もしも今後、大切な人との関係を壊すようなことをしてしまったら、謝ったり、相手の気持ちを思いやったり、自分の感情を言葉にして伝え、関係を修復をする力をつけることができたら、どうでしょうか。

あなたはあなたとして生きていい。乗り越える力をつけていけばいい。

自分のことを引き算のように考え自己嫌悪におちいるのではなく、さらにそれを乗り越える力や修復する力を持つというふうに足し算に発想することで、もっと大きくなることができます。

これで私のセラピーは終わりです。」

-----

その言葉から思い返してみれば、思い当たることはたくさんあった。

人間関係において、私は、最初は誰にも親しく振る舞いながらも、深い関係を避け、最終的には一人になりたがる。

心を許し合う関係になる前に、恋人や友人からも、ふと身を隠してしまうような自分があった。

しかも、自分自身でそのように振る舞いながら、「自分は孤独で理解者がいない」と思い続けてきたのである。

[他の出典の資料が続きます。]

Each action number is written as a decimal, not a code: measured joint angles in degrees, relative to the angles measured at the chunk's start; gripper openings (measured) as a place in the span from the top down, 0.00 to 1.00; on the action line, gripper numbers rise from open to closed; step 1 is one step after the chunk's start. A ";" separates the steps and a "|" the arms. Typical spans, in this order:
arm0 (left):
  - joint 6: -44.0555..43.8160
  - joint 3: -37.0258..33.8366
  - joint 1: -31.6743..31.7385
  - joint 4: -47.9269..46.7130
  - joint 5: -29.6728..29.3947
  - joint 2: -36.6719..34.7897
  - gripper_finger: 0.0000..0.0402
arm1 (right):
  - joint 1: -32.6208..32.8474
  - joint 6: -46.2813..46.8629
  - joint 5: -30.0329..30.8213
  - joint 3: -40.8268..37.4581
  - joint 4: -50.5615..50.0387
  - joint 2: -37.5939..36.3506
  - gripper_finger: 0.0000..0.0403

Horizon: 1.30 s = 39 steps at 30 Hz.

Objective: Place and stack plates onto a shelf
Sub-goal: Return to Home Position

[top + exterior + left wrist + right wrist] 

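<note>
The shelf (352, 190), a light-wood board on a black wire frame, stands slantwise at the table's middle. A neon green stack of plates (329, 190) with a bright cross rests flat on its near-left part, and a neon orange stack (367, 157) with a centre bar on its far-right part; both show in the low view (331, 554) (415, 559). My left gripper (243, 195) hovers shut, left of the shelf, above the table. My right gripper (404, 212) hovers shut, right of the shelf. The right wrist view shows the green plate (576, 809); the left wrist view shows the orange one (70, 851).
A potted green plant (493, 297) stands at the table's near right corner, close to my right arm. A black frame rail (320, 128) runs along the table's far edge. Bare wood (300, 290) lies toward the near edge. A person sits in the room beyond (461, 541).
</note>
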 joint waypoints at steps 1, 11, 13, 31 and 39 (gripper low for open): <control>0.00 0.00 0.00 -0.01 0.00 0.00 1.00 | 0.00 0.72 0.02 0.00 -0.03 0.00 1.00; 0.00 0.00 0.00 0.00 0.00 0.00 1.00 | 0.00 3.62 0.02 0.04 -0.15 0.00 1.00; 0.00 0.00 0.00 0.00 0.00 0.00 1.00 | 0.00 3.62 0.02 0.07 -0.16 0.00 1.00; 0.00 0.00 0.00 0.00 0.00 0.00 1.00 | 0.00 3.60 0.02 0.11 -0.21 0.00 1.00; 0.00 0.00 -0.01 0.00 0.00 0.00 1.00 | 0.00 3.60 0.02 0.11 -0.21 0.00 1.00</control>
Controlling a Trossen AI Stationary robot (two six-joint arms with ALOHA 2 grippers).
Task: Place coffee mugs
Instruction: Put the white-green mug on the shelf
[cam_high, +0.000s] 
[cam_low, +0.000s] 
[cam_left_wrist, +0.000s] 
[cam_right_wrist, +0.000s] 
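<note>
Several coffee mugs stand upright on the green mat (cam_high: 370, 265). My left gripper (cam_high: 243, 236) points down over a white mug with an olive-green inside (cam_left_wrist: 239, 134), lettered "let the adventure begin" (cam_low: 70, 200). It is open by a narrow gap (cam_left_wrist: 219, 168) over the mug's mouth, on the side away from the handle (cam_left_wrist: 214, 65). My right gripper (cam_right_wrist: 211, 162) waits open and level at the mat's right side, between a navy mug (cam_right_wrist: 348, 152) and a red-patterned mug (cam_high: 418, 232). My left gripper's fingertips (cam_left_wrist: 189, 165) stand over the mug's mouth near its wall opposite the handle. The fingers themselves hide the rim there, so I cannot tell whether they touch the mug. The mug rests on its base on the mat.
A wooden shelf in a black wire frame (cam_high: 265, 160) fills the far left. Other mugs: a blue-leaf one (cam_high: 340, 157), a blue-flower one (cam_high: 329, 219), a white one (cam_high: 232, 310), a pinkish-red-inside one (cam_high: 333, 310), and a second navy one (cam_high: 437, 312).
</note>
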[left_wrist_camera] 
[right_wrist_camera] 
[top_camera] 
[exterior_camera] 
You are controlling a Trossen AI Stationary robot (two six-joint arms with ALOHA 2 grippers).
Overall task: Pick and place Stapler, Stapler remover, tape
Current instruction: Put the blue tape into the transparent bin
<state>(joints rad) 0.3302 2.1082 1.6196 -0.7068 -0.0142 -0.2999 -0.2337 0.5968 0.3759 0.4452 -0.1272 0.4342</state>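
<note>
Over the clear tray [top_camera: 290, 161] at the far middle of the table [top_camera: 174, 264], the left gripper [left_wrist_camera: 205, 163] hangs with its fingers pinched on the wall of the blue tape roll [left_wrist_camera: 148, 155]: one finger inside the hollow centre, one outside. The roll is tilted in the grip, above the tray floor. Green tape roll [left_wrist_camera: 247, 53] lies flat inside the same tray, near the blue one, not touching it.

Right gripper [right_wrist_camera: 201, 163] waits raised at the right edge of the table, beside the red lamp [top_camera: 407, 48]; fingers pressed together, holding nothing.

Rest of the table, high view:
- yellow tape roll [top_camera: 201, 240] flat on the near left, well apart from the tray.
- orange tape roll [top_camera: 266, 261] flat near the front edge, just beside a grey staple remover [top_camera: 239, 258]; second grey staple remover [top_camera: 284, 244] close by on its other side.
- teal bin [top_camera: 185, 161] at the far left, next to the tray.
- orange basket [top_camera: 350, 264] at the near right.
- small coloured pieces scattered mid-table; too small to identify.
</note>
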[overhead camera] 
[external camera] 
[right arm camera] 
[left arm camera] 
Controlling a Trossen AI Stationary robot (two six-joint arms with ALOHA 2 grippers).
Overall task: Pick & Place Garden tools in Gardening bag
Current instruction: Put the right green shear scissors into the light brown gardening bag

そして不安の中で、人を傷つけ、人の心を引っ掻くようにして生きてきたのだ。

それに気が付いたことは大きなショックであり、この心理士の言葉はその後の私の振る舞いの一つの指標となった。

-----

心理検査を受けている期間に繰り返し見た、不可解な夢によって、私はある確信を持つことになる。

それは、「無意識の世界はあり、それは終わりのない宇宙のような、底のない沼地のような、果てしない容積を持っている」こと。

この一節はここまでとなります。